▸ **PROBLEM TO SOLVE**: Copy out all of the data that follows, exactly as it appears.
┌────────
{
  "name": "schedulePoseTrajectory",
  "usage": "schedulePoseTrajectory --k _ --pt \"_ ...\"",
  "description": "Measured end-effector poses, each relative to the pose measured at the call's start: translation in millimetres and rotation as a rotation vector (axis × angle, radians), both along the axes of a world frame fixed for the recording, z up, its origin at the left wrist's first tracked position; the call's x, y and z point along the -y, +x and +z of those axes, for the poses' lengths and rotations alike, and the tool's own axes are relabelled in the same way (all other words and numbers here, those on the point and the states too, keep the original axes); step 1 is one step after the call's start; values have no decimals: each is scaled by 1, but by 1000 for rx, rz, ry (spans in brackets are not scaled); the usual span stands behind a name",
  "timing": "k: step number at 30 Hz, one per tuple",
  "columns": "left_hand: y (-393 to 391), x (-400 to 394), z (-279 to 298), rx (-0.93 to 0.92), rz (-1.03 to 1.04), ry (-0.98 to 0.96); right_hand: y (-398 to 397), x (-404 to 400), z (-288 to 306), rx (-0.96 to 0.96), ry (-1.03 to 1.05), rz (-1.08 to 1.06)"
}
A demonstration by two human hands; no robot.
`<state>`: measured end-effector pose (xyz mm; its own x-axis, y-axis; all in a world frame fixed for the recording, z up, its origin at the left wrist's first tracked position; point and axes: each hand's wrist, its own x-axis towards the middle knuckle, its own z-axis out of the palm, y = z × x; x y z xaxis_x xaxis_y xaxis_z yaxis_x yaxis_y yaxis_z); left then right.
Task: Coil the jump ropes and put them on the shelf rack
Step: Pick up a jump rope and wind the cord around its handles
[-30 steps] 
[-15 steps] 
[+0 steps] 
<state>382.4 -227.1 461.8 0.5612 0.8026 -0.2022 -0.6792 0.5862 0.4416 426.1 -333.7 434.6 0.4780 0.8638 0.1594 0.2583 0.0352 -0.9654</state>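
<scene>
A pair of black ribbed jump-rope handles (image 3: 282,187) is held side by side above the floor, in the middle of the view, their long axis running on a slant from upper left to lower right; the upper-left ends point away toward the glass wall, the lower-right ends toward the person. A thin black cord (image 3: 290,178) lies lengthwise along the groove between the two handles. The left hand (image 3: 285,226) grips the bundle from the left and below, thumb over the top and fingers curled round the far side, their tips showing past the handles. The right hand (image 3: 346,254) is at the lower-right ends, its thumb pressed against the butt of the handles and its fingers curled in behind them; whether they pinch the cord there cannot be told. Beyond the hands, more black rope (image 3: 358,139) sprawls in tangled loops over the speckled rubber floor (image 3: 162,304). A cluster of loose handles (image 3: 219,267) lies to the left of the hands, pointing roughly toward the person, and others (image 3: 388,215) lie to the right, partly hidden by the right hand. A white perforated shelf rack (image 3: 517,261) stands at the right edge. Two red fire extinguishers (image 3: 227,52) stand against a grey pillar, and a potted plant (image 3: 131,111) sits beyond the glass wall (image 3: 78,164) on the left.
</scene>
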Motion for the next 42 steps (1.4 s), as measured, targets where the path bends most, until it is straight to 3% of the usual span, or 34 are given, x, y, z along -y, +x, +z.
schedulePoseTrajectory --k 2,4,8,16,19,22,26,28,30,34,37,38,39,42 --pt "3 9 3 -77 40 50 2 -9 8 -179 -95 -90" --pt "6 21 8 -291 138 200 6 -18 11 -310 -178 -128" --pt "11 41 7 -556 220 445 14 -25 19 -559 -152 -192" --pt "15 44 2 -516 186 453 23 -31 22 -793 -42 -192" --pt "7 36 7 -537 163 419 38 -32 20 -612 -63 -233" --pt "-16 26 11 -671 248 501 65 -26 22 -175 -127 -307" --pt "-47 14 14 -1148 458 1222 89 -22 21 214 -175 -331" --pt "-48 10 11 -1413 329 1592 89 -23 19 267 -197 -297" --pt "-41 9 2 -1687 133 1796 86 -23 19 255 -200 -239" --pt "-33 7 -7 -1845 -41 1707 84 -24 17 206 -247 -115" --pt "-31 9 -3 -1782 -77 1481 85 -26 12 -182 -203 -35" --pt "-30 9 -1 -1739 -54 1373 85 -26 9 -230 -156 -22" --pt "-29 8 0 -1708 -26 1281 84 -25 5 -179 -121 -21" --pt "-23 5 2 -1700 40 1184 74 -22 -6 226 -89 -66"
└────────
▸ **EXPECTED ANSWER**:
{
  "name": "schedulePoseTrajectory",
  "usage": "schedulePoseTrajectory --k _ --pt \"_ ...\"",
  "description": "Measured end-effector poses, each relative to the pose measured at the call's start: translation in millimetres and rotation as a rotation vector (axis × angle, radians), both along the axes of a world frame fixed for the recording, z up, its origin at the left wrist's first tracked position; the call's x, y and z point along the -y, +x and +z of those axes, for the poses' lengths and rotations alike, and the tool's own axes are relabelled in the same way (all other words and numbers here, those on the point and the states too, keep the original axes); step 1 is one step after the call's start; values have no decimals: each is scaled by 1, but by 1000 for rx, rz, ry (spans in brackets are not scaled); the usual span stands behind a name",
  "timing": "k: step number at 30 Hz, one per tuple",
  "columns": "left_hand: y (-393 to 391), x (-400 to 394), z (-279 to 298), rx (-0.93 to 0.92), rz (-1.03 to 1.04), ry (-0.98 to 0.96); right_hand: y (-398 to 397), x (-404 to 400), z (-288 to 306), rx (-0.96 to 0.96), ry (-1.03 to 1.05), rz (-1.08 to 1.06)"
}
A demonstration by two human hands; no robot.
`<state>`: measured end-effector pose (xyz mm; its own x-axis, y-axis; all in a world frame fixed for the recording, z up, its origin at the left wrist's first tracked position; point and axes: each hand's wrist, its own x-axis towards the middle knuckle, its own z-axis out of the palm, y = z × x; x y z xaxis_x xaxis_y xaxis_z yaxis_x yaxis_y yaxis_z); left then right.
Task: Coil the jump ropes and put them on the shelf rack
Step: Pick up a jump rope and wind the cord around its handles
[-30 steps] 
[-15 steps] 
[+0 steps] 
<state>382.4 -227.1 461.8 0.5612 0.8026 -0.2022 -0.6792 0.5862 0.4416 426.1 -333.7 434.6 0.4780 0.8638 0.1594 0.2583 0.0352 -0.9654</state>
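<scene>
A pair of black ribbed jump-rope handles (image 3: 282,187) is held side by side above the floor, in the middle of the view, their long axis running on a slant from upper left to lower right; the upper-left ends point away toward the glass wall, the lower-right ends toward the person. A thin black cord (image 3: 290,178) lies lengthwise along the groove between the two handles. The left hand (image 3: 285,226) grips the bundle from the left and below, thumb over the top and fingers curled round the far side, their tips showing past the handles. The right hand (image 3: 346,254) is at the lower-right ends, its thumb pressed against the butt of the handles and its fingers curled in behind them; whether they pinch the cord there cannot be told. Beyond the hands, more black rope (image 3: 358,139) sprawls in tangled loops over the speckled rubber floor (image 3: 162,304). A cluster of loose handles (image 3: 219,267) lies to the left of the hands, pointing roughly toward the person, and others (image 3: 388,215) lie to the right, partly hidden by the right hand. A white perforated shelf rack (image 3: 517,261) stands at the right edge. Two red fire extinguishers (image 3: 227,52) stand against a grey pillar, and a potted plant (image 3: 131,111) sits beyond the glass wall (image 3: 78,164) on the left.
</scene>
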Motion for the next 42 steps (1.4 s), as measured, targets where the path bends most, until it is straight to 3% of the usual span, or 34 are given, x, y, z along -y, +x, +z.
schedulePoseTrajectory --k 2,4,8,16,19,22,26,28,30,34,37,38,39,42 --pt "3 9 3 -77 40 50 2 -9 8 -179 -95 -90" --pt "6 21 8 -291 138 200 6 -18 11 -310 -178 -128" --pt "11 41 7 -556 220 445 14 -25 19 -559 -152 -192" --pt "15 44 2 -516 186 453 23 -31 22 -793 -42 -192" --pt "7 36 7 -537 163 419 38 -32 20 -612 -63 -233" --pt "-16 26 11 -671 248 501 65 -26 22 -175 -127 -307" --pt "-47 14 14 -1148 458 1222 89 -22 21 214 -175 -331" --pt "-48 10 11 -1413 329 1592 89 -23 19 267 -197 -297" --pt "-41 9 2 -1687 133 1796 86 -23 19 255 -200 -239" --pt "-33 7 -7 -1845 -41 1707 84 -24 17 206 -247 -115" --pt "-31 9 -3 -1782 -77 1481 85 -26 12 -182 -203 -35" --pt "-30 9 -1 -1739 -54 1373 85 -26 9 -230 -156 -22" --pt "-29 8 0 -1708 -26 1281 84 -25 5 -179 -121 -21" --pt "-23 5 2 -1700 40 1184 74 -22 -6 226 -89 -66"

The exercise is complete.